– Позвольте мне объяснить господину барону, отчего я так заинтересовалась этим предметом, – нетерпеливо вмешалась в разговор молодая дама. – Не хотелось бы утомлять подробностями истории нашего семейства, поэтому скажу кратко: в жизнь моего покойного отца, которого я любила бесконечно, вторгся один человек или – как ни странно это звучит – некий призрак, возымевший такое влияние на ум моего батюшки, что он, бывало, месяцами не мог думать ни о чем и ни о ком другом. Я тогда была еще очень юной и, может, слишком экзальтированной, чтобы понять внутреннюю жизнь моего отца (матушки уже давно не было в живых). Но теперь впечатления тех дней вдруг ожили во мне и предстали в ином свете, меня не оставляет мучительно тревожное желание добраться до сути вещей, которые давно следовало бы осмыслить… Вы наверняка подумаете, что перед вами эксцентричная особа, но я должна сказать, что готова хоть сегодня свести счеты с жизнью. Наверное, самый пресыщенный сибарит еще не подходил к последней черте так близко…
Она вдруг совершенно смешалась, и, лишь заметив, насколько серьезно обдумывает Пфайль то, что услышал, и вникает в ее состояние, она собралась и продолжила рассказ:
– Вы можете спросить, какая тут связь с портретом или «призраком»? На сей счет не могу сказать ничего определенного. Знаю одно: мой отец часто говорил, когда я задавала ему свои детские вопросы о религии или всемилостивом Боге… говорил, что скоро настанет время, когда человечество утратит последние устои и вихрь истомленного духа сметет все, что было создано человеческими руками.

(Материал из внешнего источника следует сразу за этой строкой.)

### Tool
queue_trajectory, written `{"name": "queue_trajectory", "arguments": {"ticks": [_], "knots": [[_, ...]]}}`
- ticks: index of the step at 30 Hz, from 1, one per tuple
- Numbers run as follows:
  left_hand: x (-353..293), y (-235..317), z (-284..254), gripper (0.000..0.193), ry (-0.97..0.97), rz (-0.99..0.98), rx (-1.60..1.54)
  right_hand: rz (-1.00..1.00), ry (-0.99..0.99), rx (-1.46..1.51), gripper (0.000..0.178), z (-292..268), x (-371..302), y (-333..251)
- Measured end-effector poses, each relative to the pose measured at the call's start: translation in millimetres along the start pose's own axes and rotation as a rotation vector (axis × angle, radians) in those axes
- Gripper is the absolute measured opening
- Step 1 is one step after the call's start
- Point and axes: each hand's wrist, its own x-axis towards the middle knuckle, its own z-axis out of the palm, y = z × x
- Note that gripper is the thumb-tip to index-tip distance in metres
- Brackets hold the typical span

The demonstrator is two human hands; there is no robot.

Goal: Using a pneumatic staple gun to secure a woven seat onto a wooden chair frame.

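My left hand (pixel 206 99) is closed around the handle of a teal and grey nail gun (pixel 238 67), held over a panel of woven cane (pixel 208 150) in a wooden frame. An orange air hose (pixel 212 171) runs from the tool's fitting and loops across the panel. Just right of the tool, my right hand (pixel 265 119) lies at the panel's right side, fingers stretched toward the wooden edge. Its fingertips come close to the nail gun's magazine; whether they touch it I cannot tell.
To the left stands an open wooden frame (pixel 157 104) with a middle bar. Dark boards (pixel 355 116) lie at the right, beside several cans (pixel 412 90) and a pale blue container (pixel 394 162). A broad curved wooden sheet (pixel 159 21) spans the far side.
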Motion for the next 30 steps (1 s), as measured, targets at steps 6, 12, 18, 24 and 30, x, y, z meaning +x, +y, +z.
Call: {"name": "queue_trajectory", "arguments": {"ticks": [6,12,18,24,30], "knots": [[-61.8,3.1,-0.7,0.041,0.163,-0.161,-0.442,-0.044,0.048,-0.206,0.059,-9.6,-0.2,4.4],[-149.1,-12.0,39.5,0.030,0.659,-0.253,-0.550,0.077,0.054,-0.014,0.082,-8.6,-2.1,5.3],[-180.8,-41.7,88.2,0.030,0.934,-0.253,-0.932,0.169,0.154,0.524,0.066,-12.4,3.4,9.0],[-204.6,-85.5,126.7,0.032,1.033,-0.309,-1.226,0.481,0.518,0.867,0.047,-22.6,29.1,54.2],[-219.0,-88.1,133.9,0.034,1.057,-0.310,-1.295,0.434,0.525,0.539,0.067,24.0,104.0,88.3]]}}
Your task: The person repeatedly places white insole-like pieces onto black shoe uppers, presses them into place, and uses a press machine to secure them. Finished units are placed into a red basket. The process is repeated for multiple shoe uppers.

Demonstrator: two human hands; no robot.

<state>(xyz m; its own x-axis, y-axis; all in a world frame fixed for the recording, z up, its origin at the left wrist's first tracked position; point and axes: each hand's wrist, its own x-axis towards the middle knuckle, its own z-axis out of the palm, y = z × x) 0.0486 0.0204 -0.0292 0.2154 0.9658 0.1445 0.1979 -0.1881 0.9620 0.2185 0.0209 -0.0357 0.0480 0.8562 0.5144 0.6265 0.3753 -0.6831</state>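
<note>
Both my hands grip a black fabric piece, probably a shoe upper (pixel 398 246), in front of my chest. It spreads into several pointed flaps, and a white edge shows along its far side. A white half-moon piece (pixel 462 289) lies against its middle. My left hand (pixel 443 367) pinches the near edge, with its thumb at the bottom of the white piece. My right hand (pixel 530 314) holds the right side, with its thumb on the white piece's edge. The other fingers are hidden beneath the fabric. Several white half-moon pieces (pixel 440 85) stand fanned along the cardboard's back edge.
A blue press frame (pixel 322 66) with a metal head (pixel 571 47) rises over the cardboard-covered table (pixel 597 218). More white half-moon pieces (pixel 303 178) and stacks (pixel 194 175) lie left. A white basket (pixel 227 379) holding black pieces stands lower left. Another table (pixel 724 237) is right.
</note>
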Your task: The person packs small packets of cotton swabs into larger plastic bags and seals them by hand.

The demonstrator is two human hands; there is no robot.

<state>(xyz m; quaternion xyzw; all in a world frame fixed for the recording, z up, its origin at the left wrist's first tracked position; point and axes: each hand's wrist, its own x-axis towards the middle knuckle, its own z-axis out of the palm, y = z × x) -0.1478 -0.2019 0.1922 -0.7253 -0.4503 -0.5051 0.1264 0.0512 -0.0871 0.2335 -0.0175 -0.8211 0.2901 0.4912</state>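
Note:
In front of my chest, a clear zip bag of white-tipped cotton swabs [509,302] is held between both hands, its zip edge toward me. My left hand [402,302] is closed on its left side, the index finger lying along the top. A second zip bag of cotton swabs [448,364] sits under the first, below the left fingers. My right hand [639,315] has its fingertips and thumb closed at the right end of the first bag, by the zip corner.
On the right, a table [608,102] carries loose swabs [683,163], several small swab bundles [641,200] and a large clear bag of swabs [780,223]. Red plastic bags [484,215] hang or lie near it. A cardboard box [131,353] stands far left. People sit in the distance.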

Уцелеют лишь те – я в точности помню его слова, – кто сумеет узреть в себе медно-зеленый лик предтечи, прачеловека, которого не коснется тление. И всякий раз, когда я, сгорая от любопытства, осаждала его вопросами, как выглядит тот, о ком он говорил, кто это: живой человек, или призрак, или сам Бог, и как я смогу его узнать, если, к примеру, встречу по дороге в школу, он всякий раз отвечал: успокойся, дитя мое, и не ломай себе голову. Это не призрак, и, если он даже когда-нибудь явится тебе в качестве такового, не бойся его – он единственный человек на земле, не ставший призраком. У него на лбу – черная повязка, под нею – сокрытый знак вечной жизни, ведь на том, кто носит знак жизни открыто, а не в сокровенной глубине, лежит каинова печать, и в каких бы сияющих одеждах он ни явился, знай: это призрак и добыча призраков. Что же касается твоего вопроса о Боге, тут я ничего не могу сказать, да ты все равно не поймешь. А встретить ты его можешь повсюду, особенно когда меньше всего ожидаешь. Только до этого нужно еще дозреть. Даже святой Губерт, повстречав на охоте оленя и уже изготовив к бою свой арбалет…
Много лет спустя, – немного помолчав продолжила юфрау ван Дрейсен, – когда началась эта страшная война и христианство покрыло себя таким позором…
– Не христианство, простите, а христианский мир! Это далеко не одно и то же, – с улыбкой перебил ее барон.
– Разумеется. Это я и имела в виду. Я еще подумала, что отец обладал пророческим даром и предвидел кровавую бойню…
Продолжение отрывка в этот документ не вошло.